Mystery and wonder play a large part. ‘One of the first works I saw that really influenced me was Adam by Anish Kapoor, in the Tate Modern,’ she says. Adam is a large piece of sandstone rock cut flat on one side, with a black rectangular void at about head height. ‘The void was so black that you could not see into it, you had absolutely no idea of its depth. It blew my mind – this perceptual trick that was so simple was very exciting to me.’
It was a while before she was able to turn this excitement into her own artistic practice. After finishing high school in Dunedin, she studied ‘a little bit of everything’ in polytechnic art and design courses in the late 80s in Dunedin and Christchurch.

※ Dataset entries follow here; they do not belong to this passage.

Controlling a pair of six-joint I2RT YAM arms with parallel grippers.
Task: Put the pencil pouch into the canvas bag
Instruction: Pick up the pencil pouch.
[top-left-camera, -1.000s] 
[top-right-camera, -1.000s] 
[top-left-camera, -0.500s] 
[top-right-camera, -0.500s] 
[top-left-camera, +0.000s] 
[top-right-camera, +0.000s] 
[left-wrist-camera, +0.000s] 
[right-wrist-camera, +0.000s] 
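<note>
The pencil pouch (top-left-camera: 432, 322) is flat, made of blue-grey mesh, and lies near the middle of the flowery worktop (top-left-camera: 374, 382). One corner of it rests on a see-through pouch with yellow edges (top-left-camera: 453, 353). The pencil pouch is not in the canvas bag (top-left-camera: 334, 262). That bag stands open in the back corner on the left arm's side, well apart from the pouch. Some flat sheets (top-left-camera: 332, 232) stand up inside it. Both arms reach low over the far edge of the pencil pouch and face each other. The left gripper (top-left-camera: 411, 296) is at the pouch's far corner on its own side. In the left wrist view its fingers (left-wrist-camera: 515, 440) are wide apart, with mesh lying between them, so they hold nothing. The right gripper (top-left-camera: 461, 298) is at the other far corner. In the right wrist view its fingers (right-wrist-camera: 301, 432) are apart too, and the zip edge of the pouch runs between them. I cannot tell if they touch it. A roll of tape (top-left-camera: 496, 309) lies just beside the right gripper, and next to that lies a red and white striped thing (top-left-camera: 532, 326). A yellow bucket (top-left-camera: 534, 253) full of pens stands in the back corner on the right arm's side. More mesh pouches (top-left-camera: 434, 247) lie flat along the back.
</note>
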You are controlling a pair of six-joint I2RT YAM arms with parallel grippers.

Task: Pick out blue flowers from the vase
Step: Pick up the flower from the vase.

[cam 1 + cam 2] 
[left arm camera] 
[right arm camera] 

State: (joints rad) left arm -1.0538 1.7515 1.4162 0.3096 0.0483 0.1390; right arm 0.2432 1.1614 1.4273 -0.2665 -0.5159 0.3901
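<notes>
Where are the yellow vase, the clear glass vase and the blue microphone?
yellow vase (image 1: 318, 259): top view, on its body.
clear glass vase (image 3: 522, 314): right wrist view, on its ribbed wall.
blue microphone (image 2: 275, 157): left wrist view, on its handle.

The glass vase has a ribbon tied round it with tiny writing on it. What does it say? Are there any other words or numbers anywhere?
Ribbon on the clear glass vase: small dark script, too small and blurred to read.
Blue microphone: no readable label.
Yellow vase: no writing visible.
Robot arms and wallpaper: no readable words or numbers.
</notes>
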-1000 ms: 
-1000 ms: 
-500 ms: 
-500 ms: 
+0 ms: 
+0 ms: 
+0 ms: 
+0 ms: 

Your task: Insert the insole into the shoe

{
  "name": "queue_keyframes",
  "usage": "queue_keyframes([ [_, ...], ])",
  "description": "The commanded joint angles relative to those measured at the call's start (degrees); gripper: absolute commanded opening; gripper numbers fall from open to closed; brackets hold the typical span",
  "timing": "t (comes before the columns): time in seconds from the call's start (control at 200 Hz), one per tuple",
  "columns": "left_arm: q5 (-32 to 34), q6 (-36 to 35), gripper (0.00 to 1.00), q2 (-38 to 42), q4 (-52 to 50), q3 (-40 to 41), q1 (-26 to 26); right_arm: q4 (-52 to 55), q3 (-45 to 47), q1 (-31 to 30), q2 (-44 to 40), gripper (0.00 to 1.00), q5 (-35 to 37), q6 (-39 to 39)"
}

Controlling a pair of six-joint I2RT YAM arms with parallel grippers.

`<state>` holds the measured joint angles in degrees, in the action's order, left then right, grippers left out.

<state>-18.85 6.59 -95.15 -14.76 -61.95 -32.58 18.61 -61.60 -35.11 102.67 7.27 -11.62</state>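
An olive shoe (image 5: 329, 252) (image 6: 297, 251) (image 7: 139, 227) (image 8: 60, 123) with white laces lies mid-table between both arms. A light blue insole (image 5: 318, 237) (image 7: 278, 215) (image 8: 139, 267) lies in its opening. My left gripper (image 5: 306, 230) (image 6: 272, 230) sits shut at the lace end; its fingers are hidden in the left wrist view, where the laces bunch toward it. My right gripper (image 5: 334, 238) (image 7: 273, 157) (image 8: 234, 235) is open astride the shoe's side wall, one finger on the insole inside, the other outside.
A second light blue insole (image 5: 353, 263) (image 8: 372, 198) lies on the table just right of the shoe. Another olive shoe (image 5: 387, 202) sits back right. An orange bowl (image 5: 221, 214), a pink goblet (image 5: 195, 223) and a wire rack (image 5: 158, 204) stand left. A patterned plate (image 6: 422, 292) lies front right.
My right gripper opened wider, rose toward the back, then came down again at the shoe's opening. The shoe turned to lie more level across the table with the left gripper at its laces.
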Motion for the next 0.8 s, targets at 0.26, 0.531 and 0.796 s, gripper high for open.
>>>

Then came marriage, moving to California, and several years working around the USA, Australia, and Europe as a graphic designer in the early days of digital design. ‘I hated it,’ she says, ‘The design world was full of red tape – it can be very restrictive in terms of creativity.’
She divorced, returned to New Zealand and undertook a BFA at Massey in Wellington. Then in the MFA programme at Elam Taylor really found her voice. ‘It made me feel grounded in what I wanted to do as an artist, in what I wanted to say and explore.’ For that year, she didn’t really look at other artists’ work. ‘I needed to be grounded in my own ideas and way of making, and not be influenced by anyone else and all the artwork out there…I needed to make from the very core of myself. I needed that stability so I could go out there and make my work and know it was me, it was mine.’
After completing that degree, she made the bold decision to focus solely on making art, quitting her part-time jobs working in galleries and as a picture framer. The financial side can be a struggle, and she has been house-sitting for the past two years, currently in Nelson. But the sacrifice of financial security is worth it for artistic focus. Her work has flourished, with exhibitions in New Zealand, Australia, Italy, and Greece.
Her work is moving more towards exploring frequencies and energies. It is still the same search for the pure forms, but in new ways, and I think it likely that she will never stop questioning.